And it’s breathtaking, in both the moral force of its arguments and the
palpable sadness with which they are delivered. We have decided to publish the
speech, which we got from the blog Breach of Peace,
in its entirety below. A warning to readers: He uses the word “nigger” 11
times.
One of my former history professors, Dennis Mitchell,
recently released a history book entitled, A
New History of Mississippi. “Mississippi,” he says, “is a place and a state
of mind. The name evokes strong reactions from those who live here and from
those who do not, but who think they know something about its people and their
past.” Because of its past, as described by Anthony Walton in his book, Mississippi: An American Journey,
Mississippi “can be considered one of the most prominent scars on the map” of
these United States. Walton goes on to explain that “there is something
different about Mississippi; something almost unspeakably primal and vicious;
something savage unleashed there that has yet to come to rest.” To prove his
point, he notes that, “[o]f the 40 martyrs whose names are inscribed in the
national Civil Rights Memorial in Montgomery, AL, 19 were killed in
Mississippi.” “How was it,” Walton asks, “that half who died did so in one
state?” — my Mississippi, your Mississippi and our Mississippi.

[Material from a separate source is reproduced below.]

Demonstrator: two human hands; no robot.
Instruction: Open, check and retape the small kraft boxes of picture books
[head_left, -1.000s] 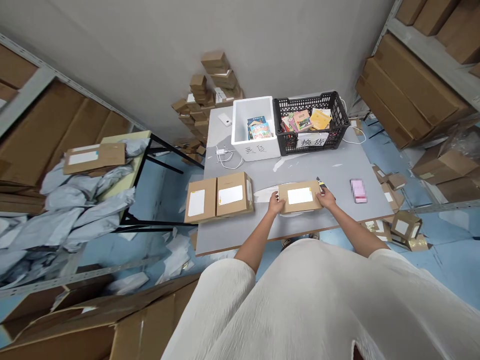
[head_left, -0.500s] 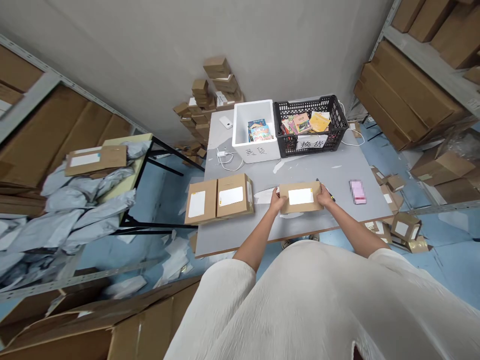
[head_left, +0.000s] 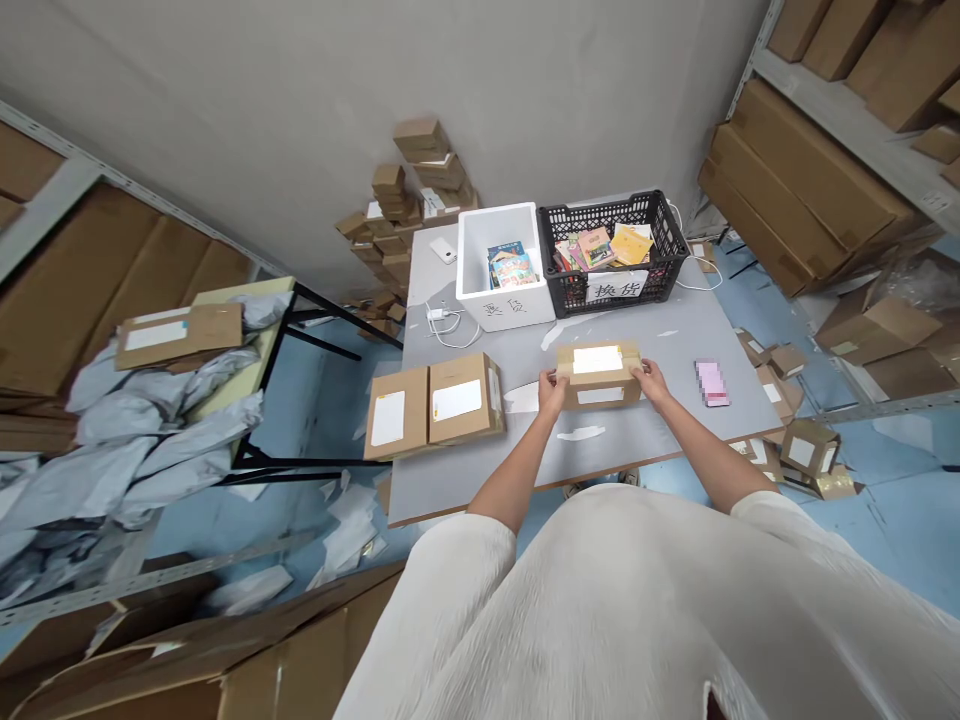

Mississippi has expressed its savagery in a number of ways
throughout its history — slavery being the cruelest example, but a close second
being Mississippi’s infatuation with lynchings. Lynchings were prevalent,
prominent and participatory. A lynching was a public ritual — even
carnival-like — within many states in our great nation. While other states
engaged in these atrocities, those in the Deep South took a leadership role,
especially that scar on the map of America — those 82 counties between the
Tennessee line and the Gulf of Mexico and bordered by Louisiana, Arkansas and
Alabama.
Vivid accounts of brutal and terrifying lynchings in
Mississippi are chronicled in various sources: Ralph Ginzburg’s 100 Years of Lynching and Without Sanctuary: Lynching Photography in
America, just to name two. But I note that today, the Equal Justice
Initiative released Lynching
in America: Confronting the Legacy of Racial Terror; apparently, it too is
a must-read.
In Without Sanctuary,
historian Leon Litwack writes that between 1882 and 1968 an estimated 4,742
blacks met their deaths at the hands of lynch mobs. The impact this campaign of
terror had on black families is impossible to explain so many years later. That
number contrasts with the 1,401 prisoners who have been executed legally in the
United States since 1976. In modern terms, that number represents more than
those killed in Operation Iraqi Freedom and more than twice the number of
American casualties in Operation Enduring Freedom — the Afghanistan conflict.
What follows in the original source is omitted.